What I left Telopea to go to, at Dickson High School, was a very new school where the traditions were yet to be formed, and kids who had almost all come from somewhere else outside of Canberra. What we also had to adapt to was a mother struggling to bring up four children on her own, a house too small for five people (very interesting discriminatory rules the Dept of the Interior had about housing in those times) but, in time, I made some very good friends including one who is now my wonderful sister-in-law. How different my life may have been. I met my future husband at that time, although we didn't marry until much much later, and so those 'sliding doors' gave me my two lovely children (a daughter and a son) as well as a fantastic mother-in-law, Myrna. She is another of our group with a connection to Parliament House (Brett alluded to the many associations among our group). Her father, Harry (Henry) Dodd was the second Serjeant-at-Arms, and was present at the 1927 opening of Parliament House, while his wife stayed in Melbourne with first her daughter and waited for her second baby, Myrna, to be born in a 'proper' hospital in December that year.

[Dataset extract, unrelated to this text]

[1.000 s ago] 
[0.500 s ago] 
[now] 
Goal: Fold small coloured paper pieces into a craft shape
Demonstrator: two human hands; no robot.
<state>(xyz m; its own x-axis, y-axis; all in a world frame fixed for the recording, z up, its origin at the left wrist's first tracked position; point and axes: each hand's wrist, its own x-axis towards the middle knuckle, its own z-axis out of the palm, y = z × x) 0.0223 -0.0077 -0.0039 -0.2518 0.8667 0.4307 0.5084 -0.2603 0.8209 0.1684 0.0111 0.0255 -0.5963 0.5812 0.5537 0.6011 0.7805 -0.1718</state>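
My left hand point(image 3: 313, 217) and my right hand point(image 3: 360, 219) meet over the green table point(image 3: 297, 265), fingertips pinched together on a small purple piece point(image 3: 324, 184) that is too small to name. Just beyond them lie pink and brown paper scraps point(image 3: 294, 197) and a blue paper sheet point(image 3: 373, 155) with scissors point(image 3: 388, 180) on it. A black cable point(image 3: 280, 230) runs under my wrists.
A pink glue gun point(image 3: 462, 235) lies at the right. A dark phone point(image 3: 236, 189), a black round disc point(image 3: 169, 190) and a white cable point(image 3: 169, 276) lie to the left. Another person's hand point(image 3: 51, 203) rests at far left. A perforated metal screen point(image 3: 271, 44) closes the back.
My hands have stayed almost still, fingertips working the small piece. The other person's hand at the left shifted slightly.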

I have had a varied career incorporating libraries, computers and training which began with a number of fun and stimulating years at the National Library, followed by eight years in Melbourne in a variety of roles. Then an exciting few years with the Australian Bicentennial Authority, although by the time 1988 came along I wasn't able to be quite as involved as I had originally planned, because I was busy having my second child - the Bicentennial baby. We were living, very fortunately, with extraordinary views of Sydney Harbour at the time, so all the harbour festivities came to me and we had a perfect venue for all our friends to enjoy them too.

Back to Canberra. When my sister Caroline (3 years older - left Telopea 1962) and I attended a Yarralumla primary school reunion a few years ago, many of the 'kids' (ex-students) told us stories of going to see our dad, Dr Martin, at the original surgery which was two extra rooms added to the side of our house in Weston Street, before the shops and new surgery were built. In the 1960s he started up a second practice at 33 Giles Street, Kingston, an old house on a massive block on the corner of Tench Street. I wonder if any Telopea students may have been patients of his then. It was a time when we had very little contact with him, so any (non-personal/medical) anecdotes would be wonderful. He was also one of the founding members of the Canberra Wine and Food Club, still there in Fitzroy Street, Forrest. Any connections there?

As I am sitting writing this hearing Normie Rowe being interviewed by Richard Fidler in the background, I am inspired to add that Dickson High School's major contribution to Canberra life in the 60s was our fantastic school band, the Limit Five which went on to much bigger things, and for those who followed 'pop' music, Alan Britton, who became a member of the Dynamic Hepnotics (now apparently with a group the Bondi Cigars) also went to the school.

Enormous gratitude to Jan, Brett and Barry (and Terry for her delightful schoolgirls) for all the time and effort they have put in to create such an amazing website, and enabling us all to be transported back to our schooldays. Also to the committee for having given up their time. I am really looking forward to the October weekend, and enjoying the activities with Caroline. She has never heard of a reunion of her year, so she can be part of ours instead!